OPINION: Understanding the Liberal Argument Against the Supreme Court Pro Life Decision

By: Robert M. Owens, J.D.

The dissenting opinion offered by the liberal wing of the Supreme Court provides insight into the logic
offered by the left in support of abortion and woke ideology in general. The dissent essentially puts
forward two main arguments, one claiming the case is already decided and should not be reversed and
the other on the basis that the majority is too rigid in interpreting the Constitution. By paying attention
to the arguments in the dissenting opinion, we can better expose the intellectual dishonesty inherent in
their position.
The first issue raised by the dissent deals with the issue of Stare Desisis. This is a legal term that says
once something is decided by the court it should be left that way except for the most important of
reasons. The dissent says that Roe and Casey should be followed just because they exist and have
existed for nearly 50 years. When confronted by a liberal that raises this issue, one could simply ask, “In
the Dred Scott case, the Supreme Court ruled that black people were not human beings. You agree that
the Court was right to reverse that case, right?”

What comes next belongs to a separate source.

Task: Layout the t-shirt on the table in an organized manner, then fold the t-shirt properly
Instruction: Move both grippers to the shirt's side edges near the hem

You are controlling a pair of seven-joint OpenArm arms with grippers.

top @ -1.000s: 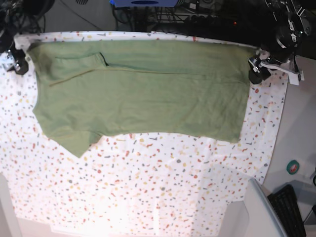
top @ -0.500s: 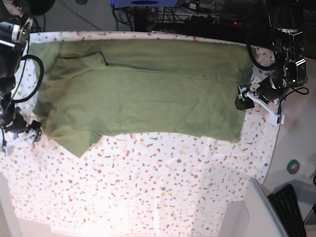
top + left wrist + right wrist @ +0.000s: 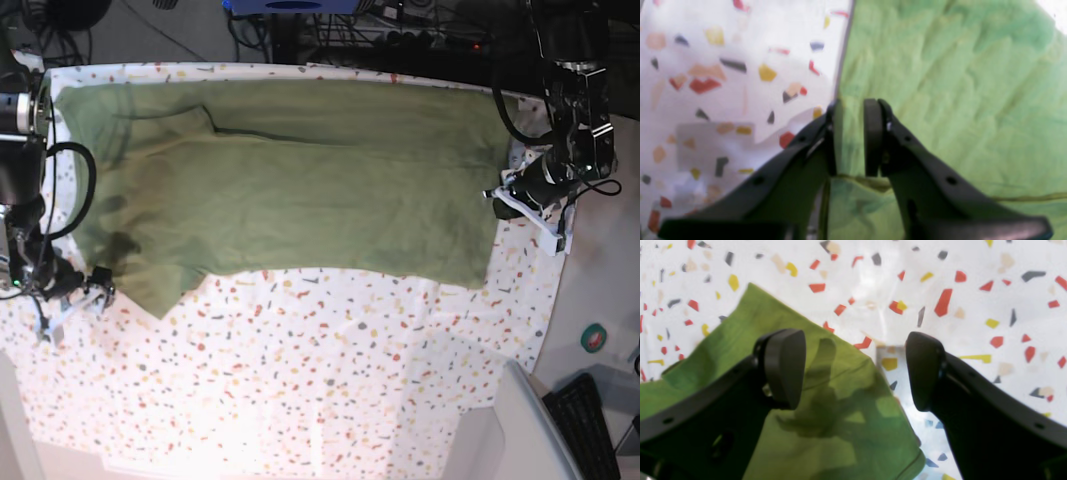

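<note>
Both arms descended: left gripper (image 3: 851,140) pinches t-shirt (image 3: 290,180), right gripper (image 3: 853,370) spread over table (image 3: 330,380).

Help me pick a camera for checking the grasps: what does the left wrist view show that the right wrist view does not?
Only the left wrist view shows the left gripper with its jaws nearly together, pinching a ridge of cloth at a straight edge of the plain olive-green cotton t-shirt.

Only the right wrist view shows the right gripper wide open, straddling a pointed corner of the shirt, with nothing between its pads.

Both show the shirt lying on the table, covered in white cloth with red, yellow and grey flecks, and black gripper fingers close up.
</note>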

The dissenting justices also complain that “All rights that have no history stretching back to the mid-
nineteenth century are insecure.” The dissent continued, “The majority [reversed Roe and Casey] based
on a single question: Did the reproductive right recognized in Roe and Casey exist in 1868, the year
when the Fourteenth Amendment was ratified? The majority says (and with this much we agree) that
the answer to this question is no: In 1868, there was no nationwide right to end a pregnancy, and no
thought that the Fourteenth Amendment provided one.”

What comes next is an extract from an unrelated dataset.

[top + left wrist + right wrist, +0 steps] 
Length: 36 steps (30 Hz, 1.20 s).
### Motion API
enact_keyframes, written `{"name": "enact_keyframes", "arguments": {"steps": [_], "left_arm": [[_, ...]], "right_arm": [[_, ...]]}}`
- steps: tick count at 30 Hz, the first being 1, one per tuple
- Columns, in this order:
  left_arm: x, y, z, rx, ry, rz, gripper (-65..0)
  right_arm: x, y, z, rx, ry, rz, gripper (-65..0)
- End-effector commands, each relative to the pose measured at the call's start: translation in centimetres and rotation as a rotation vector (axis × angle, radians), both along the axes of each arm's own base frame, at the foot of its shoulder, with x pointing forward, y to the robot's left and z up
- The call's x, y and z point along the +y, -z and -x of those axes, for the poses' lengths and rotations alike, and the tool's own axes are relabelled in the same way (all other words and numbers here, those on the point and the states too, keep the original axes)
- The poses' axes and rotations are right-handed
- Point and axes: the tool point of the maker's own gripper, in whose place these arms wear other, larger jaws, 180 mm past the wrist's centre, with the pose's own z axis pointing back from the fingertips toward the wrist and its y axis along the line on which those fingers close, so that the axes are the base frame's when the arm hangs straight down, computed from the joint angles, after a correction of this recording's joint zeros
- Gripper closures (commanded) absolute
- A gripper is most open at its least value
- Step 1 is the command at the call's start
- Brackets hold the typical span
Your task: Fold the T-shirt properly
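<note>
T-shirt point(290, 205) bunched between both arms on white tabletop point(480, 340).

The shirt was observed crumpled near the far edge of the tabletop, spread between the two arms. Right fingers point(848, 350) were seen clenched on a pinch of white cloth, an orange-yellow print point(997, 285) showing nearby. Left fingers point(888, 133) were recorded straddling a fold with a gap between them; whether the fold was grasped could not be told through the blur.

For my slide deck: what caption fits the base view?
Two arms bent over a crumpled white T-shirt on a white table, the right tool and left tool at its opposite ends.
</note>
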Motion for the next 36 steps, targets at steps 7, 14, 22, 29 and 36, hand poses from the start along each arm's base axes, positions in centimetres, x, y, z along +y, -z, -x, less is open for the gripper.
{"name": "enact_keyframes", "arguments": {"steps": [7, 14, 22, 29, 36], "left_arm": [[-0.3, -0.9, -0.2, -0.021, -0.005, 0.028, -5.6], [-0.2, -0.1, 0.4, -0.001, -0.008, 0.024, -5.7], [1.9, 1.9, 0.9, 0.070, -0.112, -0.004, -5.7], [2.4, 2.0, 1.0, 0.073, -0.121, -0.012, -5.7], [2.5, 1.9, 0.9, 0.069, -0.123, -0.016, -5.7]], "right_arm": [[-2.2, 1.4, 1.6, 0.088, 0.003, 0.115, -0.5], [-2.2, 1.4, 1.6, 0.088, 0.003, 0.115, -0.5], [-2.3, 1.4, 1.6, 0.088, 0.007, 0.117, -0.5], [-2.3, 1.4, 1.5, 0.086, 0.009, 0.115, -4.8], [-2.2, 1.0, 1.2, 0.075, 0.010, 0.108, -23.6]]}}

The above argument underlies a damaging admission. The first principle of interpreting laws is to
discern the original intent of the law when it was passed. Accordingly, the dissent admits that the legal
precepts that served as the foundation for Roe, Casey and all the other Woke Agenda items all violate
the first principles of legal analysis. Was there a right to abortion in 1868? No. Was there a right to a
transgender bathroom in 1868? If not, don’t make claims under the 14 th Amendment.
Ultimately, the dissent tries to cleverly camouflage their desire to have the Constitution be subject to
the whims of modern society. Having failed to do so, the logic of death is now exposed.